The contract had run out, and they couldn't agree on how much Echostar should pay Viacom for carrying its programs.
I was of the opinion that Echostar shouldn't pay Viacom anything, let alone more. After all, all these channels carry plenty of advertising. The more viewers, the higher the ad rates. Echostar actually makes it possible for them to reach more viewers and thus make more money.
Neither company revealed much in the way of specifics, but Echostar did accuse Viacom of bundling -- forcing Echostar to buy and carry programming it didn't want in order to get the programming it did want.
I don't like that; in order to get ABC programs that I might watch, I have to pay about $2 a month for ESPN which I don't watch.
Further, Viacom's public statements bordered on the
ludicrous, like this from Mark Rosenthal, president of MTV:
Americans spend more than 20 percent of their TV viewing
time watching our networks, yet our fees amount to less
than 5 percent of what Echostar generates from their
average customer.
Yes, and on most mornings, I spend more time on the crossword puzzle in the Denver Post than on any other page of the newspaper.
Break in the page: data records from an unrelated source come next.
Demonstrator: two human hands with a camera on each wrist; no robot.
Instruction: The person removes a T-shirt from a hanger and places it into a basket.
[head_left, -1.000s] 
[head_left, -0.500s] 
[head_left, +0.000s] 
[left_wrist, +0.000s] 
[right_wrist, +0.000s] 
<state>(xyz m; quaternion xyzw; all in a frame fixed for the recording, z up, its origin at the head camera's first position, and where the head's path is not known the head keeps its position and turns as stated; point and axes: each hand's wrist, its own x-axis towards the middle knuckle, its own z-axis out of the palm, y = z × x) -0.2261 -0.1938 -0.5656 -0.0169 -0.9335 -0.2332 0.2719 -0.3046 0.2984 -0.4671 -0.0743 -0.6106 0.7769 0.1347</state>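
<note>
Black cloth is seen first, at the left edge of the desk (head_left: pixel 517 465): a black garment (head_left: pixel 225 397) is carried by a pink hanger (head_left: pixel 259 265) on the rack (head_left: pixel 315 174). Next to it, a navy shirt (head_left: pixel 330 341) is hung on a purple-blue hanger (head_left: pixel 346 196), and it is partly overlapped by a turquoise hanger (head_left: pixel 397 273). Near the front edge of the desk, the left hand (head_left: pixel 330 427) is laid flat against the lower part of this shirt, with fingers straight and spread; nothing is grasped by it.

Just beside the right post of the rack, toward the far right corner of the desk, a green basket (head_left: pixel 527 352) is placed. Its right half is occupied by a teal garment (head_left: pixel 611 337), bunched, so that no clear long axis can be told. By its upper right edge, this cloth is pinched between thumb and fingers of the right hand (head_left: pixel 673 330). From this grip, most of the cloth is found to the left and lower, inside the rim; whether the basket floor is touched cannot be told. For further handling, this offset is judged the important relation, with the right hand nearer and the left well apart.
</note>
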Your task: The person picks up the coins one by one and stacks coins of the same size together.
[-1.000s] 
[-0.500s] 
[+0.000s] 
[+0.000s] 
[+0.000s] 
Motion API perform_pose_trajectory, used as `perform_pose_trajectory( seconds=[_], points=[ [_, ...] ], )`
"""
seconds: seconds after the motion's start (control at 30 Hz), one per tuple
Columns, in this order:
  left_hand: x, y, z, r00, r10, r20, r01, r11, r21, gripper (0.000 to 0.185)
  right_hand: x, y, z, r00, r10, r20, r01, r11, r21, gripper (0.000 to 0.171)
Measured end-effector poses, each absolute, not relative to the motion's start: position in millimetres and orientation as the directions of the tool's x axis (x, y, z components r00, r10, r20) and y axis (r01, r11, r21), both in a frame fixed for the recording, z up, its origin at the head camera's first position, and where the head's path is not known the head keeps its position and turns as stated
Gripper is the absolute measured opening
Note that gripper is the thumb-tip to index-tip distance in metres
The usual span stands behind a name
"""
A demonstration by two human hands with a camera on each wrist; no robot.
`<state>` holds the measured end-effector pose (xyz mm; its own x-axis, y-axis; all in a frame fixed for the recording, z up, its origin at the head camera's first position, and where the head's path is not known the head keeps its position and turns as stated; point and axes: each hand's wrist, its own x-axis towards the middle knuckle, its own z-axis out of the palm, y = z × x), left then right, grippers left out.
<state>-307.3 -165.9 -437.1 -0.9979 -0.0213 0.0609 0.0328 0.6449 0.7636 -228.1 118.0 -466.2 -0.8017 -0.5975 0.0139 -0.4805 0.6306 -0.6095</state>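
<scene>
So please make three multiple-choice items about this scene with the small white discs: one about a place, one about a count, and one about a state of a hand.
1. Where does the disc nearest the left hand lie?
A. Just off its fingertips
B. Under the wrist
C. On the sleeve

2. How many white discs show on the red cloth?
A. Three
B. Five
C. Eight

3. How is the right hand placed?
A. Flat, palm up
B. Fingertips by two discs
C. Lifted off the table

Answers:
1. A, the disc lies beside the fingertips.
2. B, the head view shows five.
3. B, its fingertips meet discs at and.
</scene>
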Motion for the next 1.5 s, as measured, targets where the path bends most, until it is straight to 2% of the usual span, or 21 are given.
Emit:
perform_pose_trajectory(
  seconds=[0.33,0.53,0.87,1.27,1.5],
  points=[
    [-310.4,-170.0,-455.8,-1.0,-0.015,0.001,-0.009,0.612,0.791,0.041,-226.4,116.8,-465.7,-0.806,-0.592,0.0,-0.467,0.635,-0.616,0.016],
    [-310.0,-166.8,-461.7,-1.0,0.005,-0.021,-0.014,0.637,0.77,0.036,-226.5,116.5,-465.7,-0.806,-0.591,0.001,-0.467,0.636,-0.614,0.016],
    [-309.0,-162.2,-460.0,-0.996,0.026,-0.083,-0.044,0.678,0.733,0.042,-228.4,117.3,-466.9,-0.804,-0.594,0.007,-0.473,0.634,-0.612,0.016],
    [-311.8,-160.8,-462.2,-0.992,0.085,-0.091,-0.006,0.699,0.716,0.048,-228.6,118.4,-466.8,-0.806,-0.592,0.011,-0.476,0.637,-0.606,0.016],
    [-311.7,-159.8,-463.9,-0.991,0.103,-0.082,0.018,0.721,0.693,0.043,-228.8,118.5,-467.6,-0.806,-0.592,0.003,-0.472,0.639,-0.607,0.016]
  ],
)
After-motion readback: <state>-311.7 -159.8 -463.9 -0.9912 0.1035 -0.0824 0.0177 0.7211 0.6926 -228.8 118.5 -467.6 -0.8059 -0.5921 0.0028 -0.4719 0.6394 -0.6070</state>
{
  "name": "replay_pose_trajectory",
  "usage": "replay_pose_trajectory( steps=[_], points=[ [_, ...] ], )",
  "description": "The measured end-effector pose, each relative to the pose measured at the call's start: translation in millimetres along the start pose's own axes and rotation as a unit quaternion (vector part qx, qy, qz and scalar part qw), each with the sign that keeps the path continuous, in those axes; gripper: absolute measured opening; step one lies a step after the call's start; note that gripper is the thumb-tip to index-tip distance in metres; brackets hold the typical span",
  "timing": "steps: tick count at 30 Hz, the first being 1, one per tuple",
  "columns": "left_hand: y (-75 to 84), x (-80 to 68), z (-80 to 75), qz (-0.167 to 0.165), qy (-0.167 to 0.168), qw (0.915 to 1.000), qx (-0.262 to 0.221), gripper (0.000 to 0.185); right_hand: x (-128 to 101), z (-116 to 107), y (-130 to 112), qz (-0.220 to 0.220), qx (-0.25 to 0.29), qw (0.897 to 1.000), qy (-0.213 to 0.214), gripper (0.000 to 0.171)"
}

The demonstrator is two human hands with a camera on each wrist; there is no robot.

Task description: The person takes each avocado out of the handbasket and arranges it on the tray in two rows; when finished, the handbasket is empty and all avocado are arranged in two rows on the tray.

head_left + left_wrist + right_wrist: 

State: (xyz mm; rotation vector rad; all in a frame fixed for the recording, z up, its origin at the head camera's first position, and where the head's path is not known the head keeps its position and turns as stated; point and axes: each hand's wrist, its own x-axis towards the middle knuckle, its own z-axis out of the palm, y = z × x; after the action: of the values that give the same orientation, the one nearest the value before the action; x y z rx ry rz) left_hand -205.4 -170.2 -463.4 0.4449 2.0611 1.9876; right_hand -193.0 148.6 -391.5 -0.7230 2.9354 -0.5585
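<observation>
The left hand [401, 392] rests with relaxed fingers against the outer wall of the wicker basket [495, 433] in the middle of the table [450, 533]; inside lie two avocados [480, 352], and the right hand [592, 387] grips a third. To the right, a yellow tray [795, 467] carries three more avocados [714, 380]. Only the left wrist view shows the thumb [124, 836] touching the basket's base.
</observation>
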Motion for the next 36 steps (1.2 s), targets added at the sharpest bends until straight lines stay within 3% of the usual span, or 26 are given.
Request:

But if the puzzle syndicate started trying to charge accordingly, I suspect the Post's management would find another source of puzzles.
Martha and I speculated that Echostar might try
something similar, like out-sourcing, and we could watch
shows like CSI: Bombay
and Judging Amigo.
From what I read, though, most of Echostar's 9 million customers felt differently. They wanted their MTV. So Echostar couldn't hold the line against bundling and carriage-fee increases, and customer rate increases will doubtless follow.
And at some point, I may not follow, even though I like TV.
That confession may keep me from being invited to the next meeting of the Society of Condescending Intellectual Snobs. But if you spend most of your working time in thought, you need to relax your brain after work, and the only method that works better than TV involves controlled substances, some of which are addictive. TV can be addictive, too, which might explain why so many people are willing to pay ever increasing monthly bills for TV.